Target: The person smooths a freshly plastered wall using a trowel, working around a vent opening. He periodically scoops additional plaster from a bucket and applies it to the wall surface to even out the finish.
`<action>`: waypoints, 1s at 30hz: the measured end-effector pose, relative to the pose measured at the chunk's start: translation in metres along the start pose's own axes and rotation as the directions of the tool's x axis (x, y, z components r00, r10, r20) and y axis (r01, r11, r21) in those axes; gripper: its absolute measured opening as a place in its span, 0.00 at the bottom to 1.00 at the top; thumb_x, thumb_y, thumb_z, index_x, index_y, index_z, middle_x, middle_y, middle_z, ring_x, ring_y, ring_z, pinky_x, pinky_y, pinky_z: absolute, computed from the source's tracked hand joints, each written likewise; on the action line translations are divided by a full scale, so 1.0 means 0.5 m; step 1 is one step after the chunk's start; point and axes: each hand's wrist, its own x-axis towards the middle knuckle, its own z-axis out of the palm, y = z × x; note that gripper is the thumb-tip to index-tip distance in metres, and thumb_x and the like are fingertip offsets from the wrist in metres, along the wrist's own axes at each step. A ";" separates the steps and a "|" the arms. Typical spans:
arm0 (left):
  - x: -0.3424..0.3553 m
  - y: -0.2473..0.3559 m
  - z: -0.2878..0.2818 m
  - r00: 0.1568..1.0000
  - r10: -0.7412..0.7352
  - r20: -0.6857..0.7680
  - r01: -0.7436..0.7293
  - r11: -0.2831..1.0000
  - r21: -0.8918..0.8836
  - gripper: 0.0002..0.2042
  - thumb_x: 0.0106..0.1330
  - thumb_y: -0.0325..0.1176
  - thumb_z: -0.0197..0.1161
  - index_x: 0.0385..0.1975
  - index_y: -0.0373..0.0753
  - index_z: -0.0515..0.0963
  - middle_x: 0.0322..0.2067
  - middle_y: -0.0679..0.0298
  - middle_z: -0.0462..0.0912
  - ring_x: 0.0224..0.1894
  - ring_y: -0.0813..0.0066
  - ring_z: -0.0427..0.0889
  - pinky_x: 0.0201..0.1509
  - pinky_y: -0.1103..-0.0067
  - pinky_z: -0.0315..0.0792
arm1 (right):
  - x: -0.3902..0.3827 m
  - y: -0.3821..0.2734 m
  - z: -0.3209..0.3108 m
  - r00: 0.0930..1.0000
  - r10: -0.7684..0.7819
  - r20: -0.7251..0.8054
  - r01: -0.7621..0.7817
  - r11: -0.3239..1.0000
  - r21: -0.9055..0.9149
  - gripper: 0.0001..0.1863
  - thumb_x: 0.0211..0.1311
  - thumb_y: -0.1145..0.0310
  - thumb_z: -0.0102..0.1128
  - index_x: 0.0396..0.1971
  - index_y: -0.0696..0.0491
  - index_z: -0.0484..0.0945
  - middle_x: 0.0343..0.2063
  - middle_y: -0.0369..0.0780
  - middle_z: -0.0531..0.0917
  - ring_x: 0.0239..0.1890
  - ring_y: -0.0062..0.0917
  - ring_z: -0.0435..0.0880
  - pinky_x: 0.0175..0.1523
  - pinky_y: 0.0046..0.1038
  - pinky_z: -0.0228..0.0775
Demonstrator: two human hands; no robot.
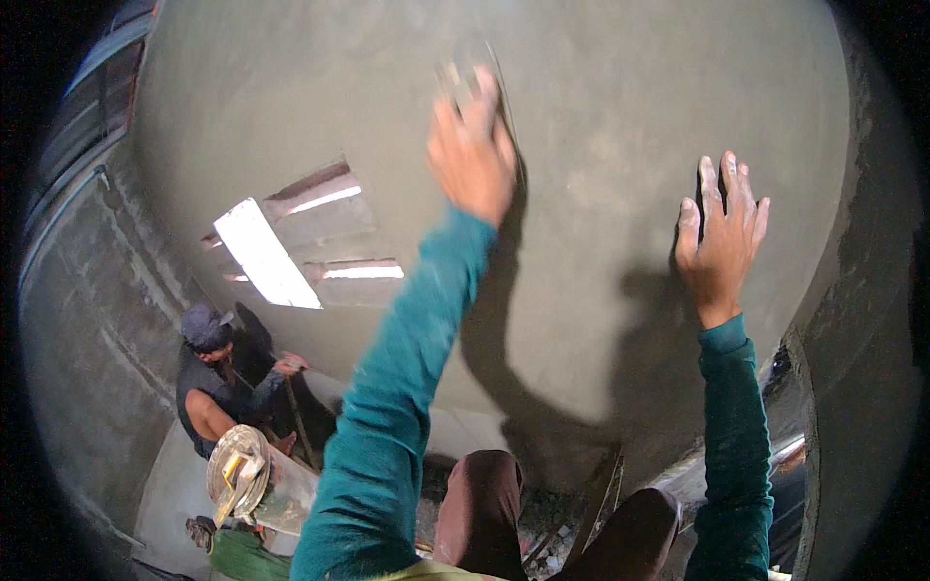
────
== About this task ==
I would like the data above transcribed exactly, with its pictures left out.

== Task result ==
Target: The person smooths a freshly plastered wall using a trowel, working around a vent opening. He periodically scoops additional plaster from a bucket and applies it to the wall surface to even out the finish.
`<action>`: waypoints, 1s at 30hz: the measured end-effector pose, relative to the pose measured at the chunk's start: translation in metres along the start pose's own axes and rotation as the directions of the tool's x axis (x, y, z components r00, r10, r20) and y axis (r01, r11, r21) in those axes; gripper: its absolute measured opening as a place in its span, 0.00 at the bottom to 1.00 at the top; thumb_x, thumb_y, thumb_z, index_x, index_y, index_z, middle_x, middle_y, middle_z, ring_x, ring_y, ring_z, pinky_x, pinky_y, pinky_z: absolute, computed from the source's tracked hand joints, each written likewise; on the action line translations are divided by a full scale, so 1.0 means 0.5 m; step 1 is one step after the chunk's start; point and axes: each hand's wrist, its own x-axis towards the middle knuckle, its own z-axis out of the palm, y = z × x; note that gripper is the thumb-tip to index-tip distance in metres, and thumb_x and the like are fingertip offsets from the wrist in metres, along the wrist's own axes at each step. A ";" separates the steps and a "|" the arms. Typical spans:
arm0 (left):
  - x: -0.3424..0.3553 m
  - y: -0.2473..0.3559 m
  - z: -0.2878..0.2818 m
  - r00: 0.1568..1.0000
  - r10: -0.7412..0.7352
  - r20: -0.6857..0.7680
  - r01: -0.7436..0.7293
  - r11: -0.2831..1.0000
  - r21: -0.8918..0.8836
  - gripper: 0.0002..0.2042
  - thumb_x: 0.0106..0.1330
  - thumb_y: -0.0325..0.1176
  - thumb_z: -0.0197..0.1161
  - index_x: 0.0385..0.1975
  - index_y: -0.0373..0.0753
  - index_z: -0.0515..0.0963
  - middle_x: 0.0322..0.2067
  - middle_y: -0.0679..0.0298
  - middle_z: -0.0462..0.0912
  - ring_x: 0.0224..0.1894
  - ring_y: -0.0813..0.0066
  - ring_z: -0.0427..0.0889
  - pinky_x: 0.0201..0.1509
  - pinky_y: -0.1103..-0.0067
  - pinky_z: -0.0315..0.0792
arm1 (right):
  - x: -0.3902..0.3827 m
  - y: -0.3821..0.2734 m
  - z: -0.3209..0.3108 m
  - r00: 0.0930..1.0000
  - r10: -0.7684..0.7819
  - r20: -0.7251..0.8054
  - r01: -0.7621..0.7817
  - r11: -0.3239..1.0000
  - r21: -0.9055..0.9149
  - gripper: 0.0001..0.1863
  - thumb_x: 0.0211..0.1311
  - thumb_y: -0.1145..0.0310
  - thumb_z: -0.0102..0.1128
  - index_x: 0.0396..0.1971
  - index_y: -0.0696..0.0491
  - index_z: -0.0484..0.0945
  - middle_x: 0.0343..0.2063
  - middle_y: -0.0369..0.0780
  - middle_z: -0.0531..0.0917
  - ring_x: 0.0239..0.1890
  - ring_y: -0.0062..0.0917
  - ring_z: -0.0435..0.0880
  - pinky_x: 0.0175..0.1523
  - pinky_y: 0.0046..0.1038
  - pinky_z: -0.0228..0.0775
Demonstrator: two human hands; no robot.

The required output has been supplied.